Eppure si cammina sul ghiaccio sottile quando si tira fuori dalla naftalina un franchise famoso come Matrix, soprattutto a distanza di quasi vent’anni dal terzo capitolo. Lana Wachowski, stavolta senza la sorella Lilly, riesce nell’impresa di dirigere un film estremamente personale, un’allegoria sul transgenderismo che non vuole cambiare il concetto stesso della Matrice per com’era stata ideata originariamente, anzi la rielabora e la trasforma in un’opera ben più ambiziosa nei toni e nel significato intrinseco del film stesso. Era più facile cedere al fanservice più spietato e più becero per accontentare i fans del franchise, invece la Wachowski (che qui cura anche il soggetto e parte della sceneggiatura) prende la sua creatura originale e la fa evolvere, in quello che è a tutti gli effetti un sequel vero e proprio di Revolutions, usando il metacinema come atto d’amore verso il suo capostipite mettendoci in chiara difficoltà esattamente come succede al Thomas Anderson/Neo di Keanu Reeves in tutto il primo atto del film. Matrix è cambiato, si è evoluto esattamente come le sorelle Wachowski negli ultimi vent’anni, il risultato è un blockbuster intelligente e mai sopra le righe, che riesce ad essere sia cerebrale dal punto di vista narrativo, sia muscolare dal punto di vista dell’azione. Ed è questa, purtroppo, l’unica vera nota dolente del film.
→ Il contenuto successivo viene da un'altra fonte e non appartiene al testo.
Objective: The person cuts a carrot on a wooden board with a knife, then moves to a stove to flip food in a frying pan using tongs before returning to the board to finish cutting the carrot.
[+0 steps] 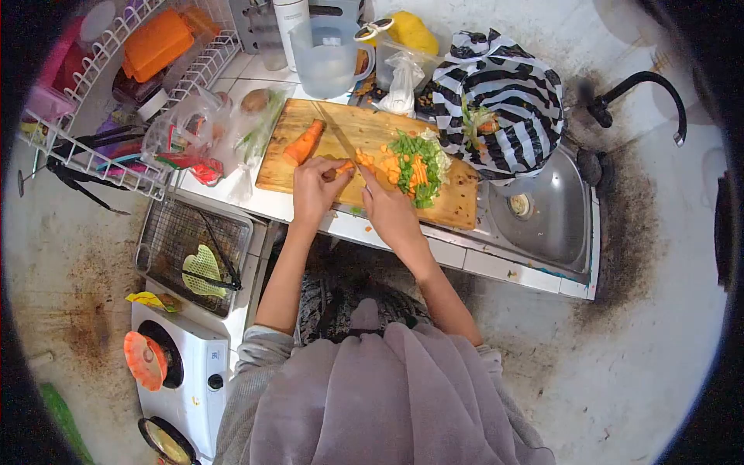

Al netto di una sceneggiatura corposa e di una narrazione fluida e spedita, la parte corposa del film non riesce nell’impresa di regalarci un vero e proprio “sense of wonder”, manca il ritmo e la potenza visiva dei tre film precedenti, nonostante l’impegno a livello di stunt del solito Reeves, che già con John Wick ci aveva dimostrato di saperci fare con l’action più impegnato a livello fisico. Non ci sono quindi scene d’azione memorabili come lo shootout nella hall dell’albergo del primo film, l’inseguimento in autostrada di Reloaded o lo scontro finale con Smith in Revolutions, tutto è molto scialbo e poco coinvolgente, troppo poco per un franchise che fa delle pallottole e del kung-fu il suo marchio di fabbrica.


Matrix Resurrections è un film bipolare quindi, che fa della narrazione e della messa in scena il suo pregio e il suo vanto, d’altro canto cade miseramente in quello che doveva essere il suo vero e proprio punto di forza, l’azione senza freni e senza compromessi, risultando (purtroppo) un grande esercizio di stile con i muscoli però sgonfi.

I più diranno che Resurrections è uscito troppo fuori tempo massimo, noi invece siamo dell’idea che Matrix nel 2022 doveva essere questo: uno specchio dei nostri tempi, un’allegoria digitale dove tanti non riescono più a distinguere il reale dal fittizio.

Un bellissimo guscio quindi, che al suo interno rivela però un frutto poco saporito ma bello da vedere.